**PROBLEM REQUIREMENTS**
Only the number is needed: count the lines below that hold the string "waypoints".

**RAW DATA**
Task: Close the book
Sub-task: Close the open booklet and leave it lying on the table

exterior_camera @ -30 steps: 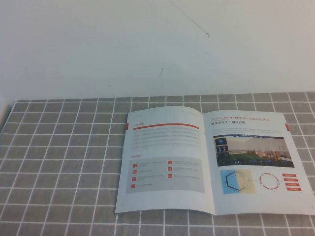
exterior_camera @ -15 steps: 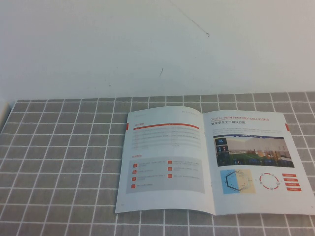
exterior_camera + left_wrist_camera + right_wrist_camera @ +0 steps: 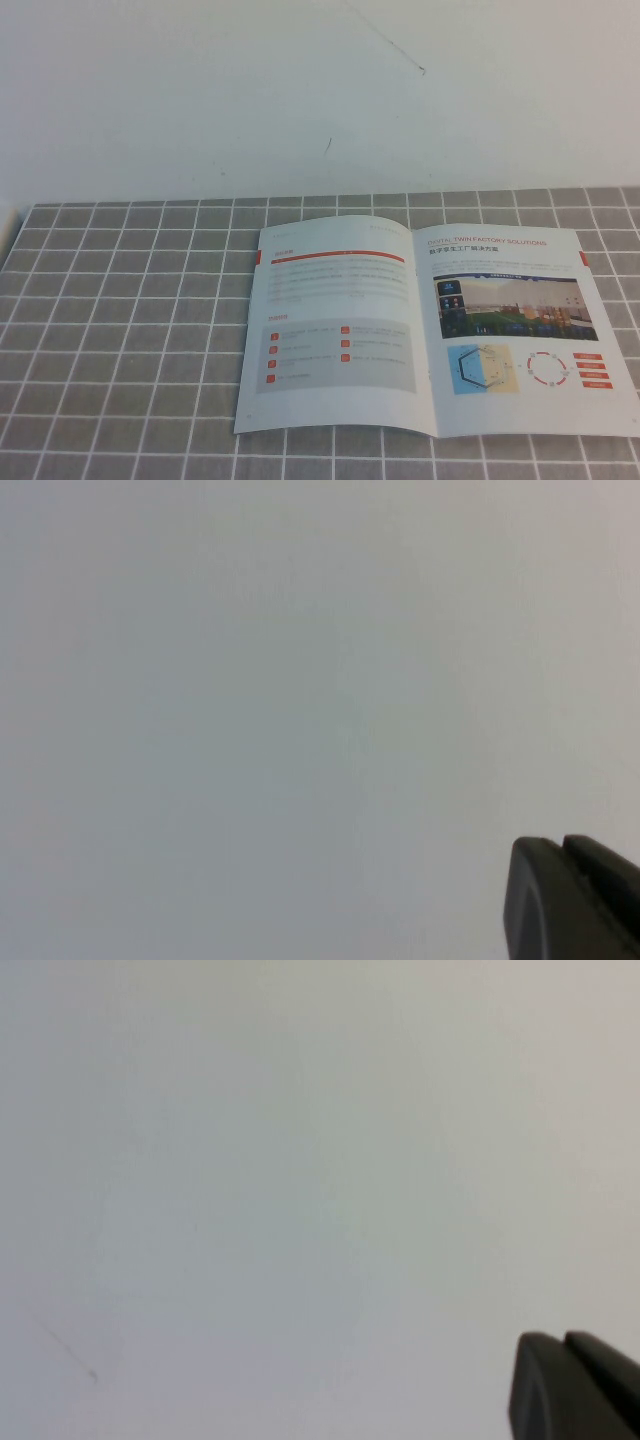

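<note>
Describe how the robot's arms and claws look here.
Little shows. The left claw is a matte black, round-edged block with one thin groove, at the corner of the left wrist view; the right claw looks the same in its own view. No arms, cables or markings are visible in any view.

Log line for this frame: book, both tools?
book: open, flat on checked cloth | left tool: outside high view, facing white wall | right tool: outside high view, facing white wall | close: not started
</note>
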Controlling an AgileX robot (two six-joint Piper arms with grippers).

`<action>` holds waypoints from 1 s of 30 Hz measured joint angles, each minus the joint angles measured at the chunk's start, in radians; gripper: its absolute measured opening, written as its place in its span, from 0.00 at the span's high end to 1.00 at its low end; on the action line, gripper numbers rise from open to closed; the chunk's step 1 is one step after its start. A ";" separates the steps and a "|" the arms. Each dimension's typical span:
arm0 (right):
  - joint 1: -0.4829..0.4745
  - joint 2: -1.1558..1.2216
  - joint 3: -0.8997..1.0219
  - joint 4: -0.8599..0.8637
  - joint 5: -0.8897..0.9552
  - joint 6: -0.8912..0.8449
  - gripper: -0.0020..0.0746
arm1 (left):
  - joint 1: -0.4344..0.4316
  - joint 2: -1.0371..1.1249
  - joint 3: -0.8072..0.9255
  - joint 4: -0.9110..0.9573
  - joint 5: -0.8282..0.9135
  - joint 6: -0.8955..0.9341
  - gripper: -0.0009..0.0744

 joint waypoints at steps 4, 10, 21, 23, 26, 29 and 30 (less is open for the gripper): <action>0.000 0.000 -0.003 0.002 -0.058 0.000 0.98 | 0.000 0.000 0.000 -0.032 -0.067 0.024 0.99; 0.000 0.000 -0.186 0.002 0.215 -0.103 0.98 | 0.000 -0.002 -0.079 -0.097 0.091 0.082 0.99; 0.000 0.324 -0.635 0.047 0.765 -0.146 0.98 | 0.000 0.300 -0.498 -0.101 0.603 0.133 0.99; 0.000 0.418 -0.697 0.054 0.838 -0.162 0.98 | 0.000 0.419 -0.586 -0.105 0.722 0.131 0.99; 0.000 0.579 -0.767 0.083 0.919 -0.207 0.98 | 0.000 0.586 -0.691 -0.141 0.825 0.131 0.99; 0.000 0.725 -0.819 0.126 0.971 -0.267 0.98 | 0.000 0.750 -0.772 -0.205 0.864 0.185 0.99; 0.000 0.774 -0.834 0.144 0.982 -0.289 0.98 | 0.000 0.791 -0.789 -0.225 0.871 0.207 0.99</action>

**ANSWER TO THIS PROBLEM**
2